ACTIVITY =
Copy every line below. Do not alter any of them.

DATA UNDER STUDY =
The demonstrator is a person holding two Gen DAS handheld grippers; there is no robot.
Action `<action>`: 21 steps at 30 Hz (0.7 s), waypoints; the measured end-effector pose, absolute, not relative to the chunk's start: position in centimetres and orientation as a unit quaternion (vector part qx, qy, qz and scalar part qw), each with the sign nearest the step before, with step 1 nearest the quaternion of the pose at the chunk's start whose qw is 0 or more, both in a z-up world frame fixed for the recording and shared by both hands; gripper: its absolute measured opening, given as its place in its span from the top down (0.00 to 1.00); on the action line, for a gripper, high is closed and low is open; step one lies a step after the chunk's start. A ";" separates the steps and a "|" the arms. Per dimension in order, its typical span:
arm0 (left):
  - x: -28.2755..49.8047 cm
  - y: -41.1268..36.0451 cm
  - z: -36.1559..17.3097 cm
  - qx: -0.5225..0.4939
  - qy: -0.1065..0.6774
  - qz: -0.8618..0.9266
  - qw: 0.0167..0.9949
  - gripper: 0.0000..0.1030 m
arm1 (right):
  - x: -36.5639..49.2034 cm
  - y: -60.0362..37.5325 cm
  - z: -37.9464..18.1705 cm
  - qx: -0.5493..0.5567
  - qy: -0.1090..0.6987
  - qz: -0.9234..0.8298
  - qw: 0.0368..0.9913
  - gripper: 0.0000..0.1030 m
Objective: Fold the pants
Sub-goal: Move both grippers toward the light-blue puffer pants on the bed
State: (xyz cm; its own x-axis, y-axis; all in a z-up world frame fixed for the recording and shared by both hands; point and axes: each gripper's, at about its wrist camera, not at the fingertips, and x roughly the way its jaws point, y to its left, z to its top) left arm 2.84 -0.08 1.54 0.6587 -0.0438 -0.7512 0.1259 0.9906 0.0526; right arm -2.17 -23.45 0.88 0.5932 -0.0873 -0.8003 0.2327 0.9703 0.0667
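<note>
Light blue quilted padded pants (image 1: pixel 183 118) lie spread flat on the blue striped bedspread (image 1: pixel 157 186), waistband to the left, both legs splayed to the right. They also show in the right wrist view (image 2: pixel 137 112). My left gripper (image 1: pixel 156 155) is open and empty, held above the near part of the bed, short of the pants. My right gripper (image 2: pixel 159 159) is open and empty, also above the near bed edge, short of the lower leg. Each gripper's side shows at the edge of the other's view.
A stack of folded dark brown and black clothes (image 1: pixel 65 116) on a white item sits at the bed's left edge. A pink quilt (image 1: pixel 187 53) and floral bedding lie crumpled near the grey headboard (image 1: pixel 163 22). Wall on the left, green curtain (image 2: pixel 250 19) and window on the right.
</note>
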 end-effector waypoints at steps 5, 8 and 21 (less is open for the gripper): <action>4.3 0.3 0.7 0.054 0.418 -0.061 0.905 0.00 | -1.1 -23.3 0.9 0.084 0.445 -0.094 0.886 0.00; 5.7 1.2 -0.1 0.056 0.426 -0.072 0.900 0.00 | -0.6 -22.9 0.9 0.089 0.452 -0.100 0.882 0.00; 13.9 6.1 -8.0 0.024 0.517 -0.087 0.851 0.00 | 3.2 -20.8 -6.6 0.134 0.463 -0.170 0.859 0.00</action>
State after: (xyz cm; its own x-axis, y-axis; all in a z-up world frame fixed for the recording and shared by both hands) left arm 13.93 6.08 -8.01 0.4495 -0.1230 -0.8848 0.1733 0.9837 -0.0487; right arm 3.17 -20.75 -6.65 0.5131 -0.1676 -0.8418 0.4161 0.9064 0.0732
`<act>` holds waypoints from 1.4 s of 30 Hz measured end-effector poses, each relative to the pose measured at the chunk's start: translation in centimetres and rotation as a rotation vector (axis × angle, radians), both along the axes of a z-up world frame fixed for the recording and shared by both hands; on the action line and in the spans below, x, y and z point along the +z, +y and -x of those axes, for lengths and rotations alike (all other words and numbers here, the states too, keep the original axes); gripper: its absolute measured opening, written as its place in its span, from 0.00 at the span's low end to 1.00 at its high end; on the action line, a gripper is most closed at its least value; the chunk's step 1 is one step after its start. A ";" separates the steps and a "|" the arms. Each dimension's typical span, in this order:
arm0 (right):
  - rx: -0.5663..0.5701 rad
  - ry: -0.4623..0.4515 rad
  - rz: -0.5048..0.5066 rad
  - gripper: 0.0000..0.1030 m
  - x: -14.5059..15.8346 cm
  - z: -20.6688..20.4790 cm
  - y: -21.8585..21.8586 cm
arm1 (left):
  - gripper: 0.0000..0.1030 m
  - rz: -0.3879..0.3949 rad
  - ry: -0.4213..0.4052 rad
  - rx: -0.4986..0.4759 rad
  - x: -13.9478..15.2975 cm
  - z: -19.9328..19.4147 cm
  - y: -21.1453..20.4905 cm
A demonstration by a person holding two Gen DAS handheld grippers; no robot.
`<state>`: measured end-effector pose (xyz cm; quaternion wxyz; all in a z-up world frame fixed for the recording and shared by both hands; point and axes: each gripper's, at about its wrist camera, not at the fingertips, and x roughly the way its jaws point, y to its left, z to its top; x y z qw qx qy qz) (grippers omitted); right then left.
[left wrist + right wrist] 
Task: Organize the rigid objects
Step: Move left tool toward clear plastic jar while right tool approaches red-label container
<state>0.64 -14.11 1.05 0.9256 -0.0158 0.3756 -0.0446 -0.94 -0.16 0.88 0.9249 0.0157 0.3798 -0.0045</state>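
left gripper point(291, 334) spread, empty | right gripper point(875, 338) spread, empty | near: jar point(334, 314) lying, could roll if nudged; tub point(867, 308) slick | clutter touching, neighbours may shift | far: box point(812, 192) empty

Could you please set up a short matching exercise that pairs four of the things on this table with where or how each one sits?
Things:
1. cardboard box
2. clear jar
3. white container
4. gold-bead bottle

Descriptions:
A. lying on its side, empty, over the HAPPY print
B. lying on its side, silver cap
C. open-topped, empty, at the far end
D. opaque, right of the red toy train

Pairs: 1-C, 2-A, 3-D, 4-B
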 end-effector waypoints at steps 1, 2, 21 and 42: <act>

EXERCISE SOLUTION =
The demonstrator is a person holding two Gen DAS handheld grippers; there is no robot.
Action `<action>`: 21 steps at 30 Hz (0.7 s), waypoints; the measured end-effector pose, absolute, not relative to the chunk's start: position in centimetres and orientation as a unit quaternion (vector part qx, qy, qz and scalar part qw), each with the sign nearest the step before, with step 1 nearest the quaternion of the pose at the chunk's start whose qw is 0 or more, both in a z-up world frame fixed for the recording and shared by both hands; gripper: its absolute measured opening, given as its place in its span from the top down (0.00 to 1.00); on the action line, for a gripper, high is closed and low is open; step one lies a step after the chunk's start. A ";" separates the steps and a "|" the arms. Per dimension in order, its typical span:
arm0 (left):
  - x: -28.2755..49.8047 cm
  - y: -41.1268..36.0451 cm
  - z: -36.1559..17.3097 cm
  - qx: -0.5225..0.4939
  - qy: -0.1065..0.6774
  - qz: -0.8618..0.9266
  - qw: 0.0167..0.9949
  - gripper: 0.0000..0.1030 m
arm1 (right):
  - x: -36.5639..49.2034 cm
  - y: -60.0362..37.5325 cm
  - z: -37.9464..18.1705 cm
  - qx: -0.5493..0.5567
  - qy: -0.1090..0.6987
  - qz: -0.9234..0.8298
  - qw: 0.0368..0.9913
  - gripper: 0.0000..0.1030 m
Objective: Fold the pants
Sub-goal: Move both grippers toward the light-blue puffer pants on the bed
State: (xyz cm; its own x-axis, y-axis; all in a z-up world frame fixed for the recording and shared by both hands; point and axes: each gripper's, at about its wrist camera, not at the fingertips, and x roughly the way its jaws point, y to its left, z to its top) left arm 2.84 -0.08 1.54 0.6587 -0.0438 -0.7512 0.1259 0.9906 0.0526; right arm -2.17 -23.45 0.88 0.5932 -0.0873 -0.8003 0.2327 0.9703 0.0667
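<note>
Light blue quilted padded pants (image 1: pixel 183 118) lie spread flat on the blue striped bedspread (image 1: pixel 157 186), waistband to the left, both legs splayed to the right. They also show in the right wrist view (image 2: pixel 137 112). My left gripper (image 1: pixel 156 155) is open and empty, held above the near part of the bed, short of the pants. My right gripper (image 2: pixel 159 159) is open and empty, also above the near bed edge, short of the lower leg. Each gripper's side shows at the edge of the other's view.
A stack of folded dark brown and black clothes (image 1: pixel 65 116) on a white item sits at the bed's left edge. A pink quilt (image 1: pixel 187 53) and floral bedding lie crumpled near the grey headboard (image 1: pixel 163 22). Wall on the left, green curtain (image 2: pixel 250 19) and window on the right.
</note>
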 end-effector waypoints at steps 5, 8 and 21 (less is open for the gripper): <action>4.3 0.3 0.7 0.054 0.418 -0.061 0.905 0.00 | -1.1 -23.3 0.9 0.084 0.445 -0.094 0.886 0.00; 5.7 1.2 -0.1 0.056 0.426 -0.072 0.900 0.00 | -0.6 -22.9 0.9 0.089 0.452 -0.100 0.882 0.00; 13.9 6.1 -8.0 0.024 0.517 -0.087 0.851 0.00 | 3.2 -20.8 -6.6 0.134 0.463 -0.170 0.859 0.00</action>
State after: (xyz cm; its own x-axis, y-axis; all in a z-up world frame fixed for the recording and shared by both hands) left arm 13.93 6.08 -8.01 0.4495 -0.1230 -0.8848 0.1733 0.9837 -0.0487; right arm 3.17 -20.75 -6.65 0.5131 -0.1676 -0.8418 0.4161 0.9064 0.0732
`<act>` holds waypoints from 1.4 s of 30 Hz measured end-effector poses, each relative to the pose measured at the chunk's start: translation in centimetres and rotation as a rotation vector (axis × angle, radians), both along the axes of a z-up world frame fixed for the recording and shared by both hands; on the action line and in the spans below, x, y and z point along the +z, +y and -x of those axes, for lengths and rotations alike (all other words and numbers here, the states too, keep the original axes); gripper: its absolute measured opening, written as its place in its span, from 0.00 at the span's low end to 1.00 at its high end; on the action line, a gripper is most closed at its least value; the chunk's step 1 is one step after its start. A ";" separates the steps and a "|" the arms. Each dimension's typical span, in this order:
arm0 (right):
  - rx: -0.5663..0.5701 rad
  - ry: -0.4623..0.4515 rad
  - rz: -0.5048..0.5066 rad
  - gripper: 0.0000..0.1030 m
  - x: -14.5059..15.8346 cm
  - z: -20.6688..20.4790 cm
  - y: -21.8585..21.8586 cm
arm1 (left):
  - gripper: 0.0000..0.1030 m
  - rz: -0.3879..0.3949 rad
  - ry: -0.4213..0.4052 rad
  - rx: -0.4986..0.4759 rad
  - x: -13.9478..15.2975 cm
  - z: -19.9328..19.4147 cm
  - y: -21.1453..20.4905 cm
A demonstration by a person holding two Gen DAS handheld grippers; no robot.
`<state>`: measured end-effector pose (xyz cm; quaternion wxyz; all in a z-up world frame fixed for the recording and shared by both hands; point and axes: each gripper's, at about its wrist camera, not at the fingertips, and x roughly the way its jaws point, y to its left, z to its top; x y z qw qx qy qz) (grippers omitted); right then left.
[left wrist + right wrist] 
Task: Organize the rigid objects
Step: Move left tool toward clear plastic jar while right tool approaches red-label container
<state>0.64 -14.11 1.05 0.9256 -0.0158 0.3756 -0.0446 -0.94 -0.16 0.88 0.9249 0.0157 0.3798 -0.0045</state>
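left gripper point(291, 334) spread, empty | right gripper point(875, 338) spread, empty | near: jar point(334, 314) lying, could roll if nudged; tub point(867, 308) slick | clutter touching, neighbours may shift | far: box point(812, 192) empty

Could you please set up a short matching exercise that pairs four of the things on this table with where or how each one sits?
Things:
1. cardboard box
2. clear jar
3. white container
4. gold-bead bottle

Descriptions:
A. lying on its side, empty, over the HAPPY print
B. lying on its side, silver cap
C. open-topped, empty, at the far end
D. opaque, right of the red toy train

Pairs: 1-C, 2-A, 3-D, 4-B
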 end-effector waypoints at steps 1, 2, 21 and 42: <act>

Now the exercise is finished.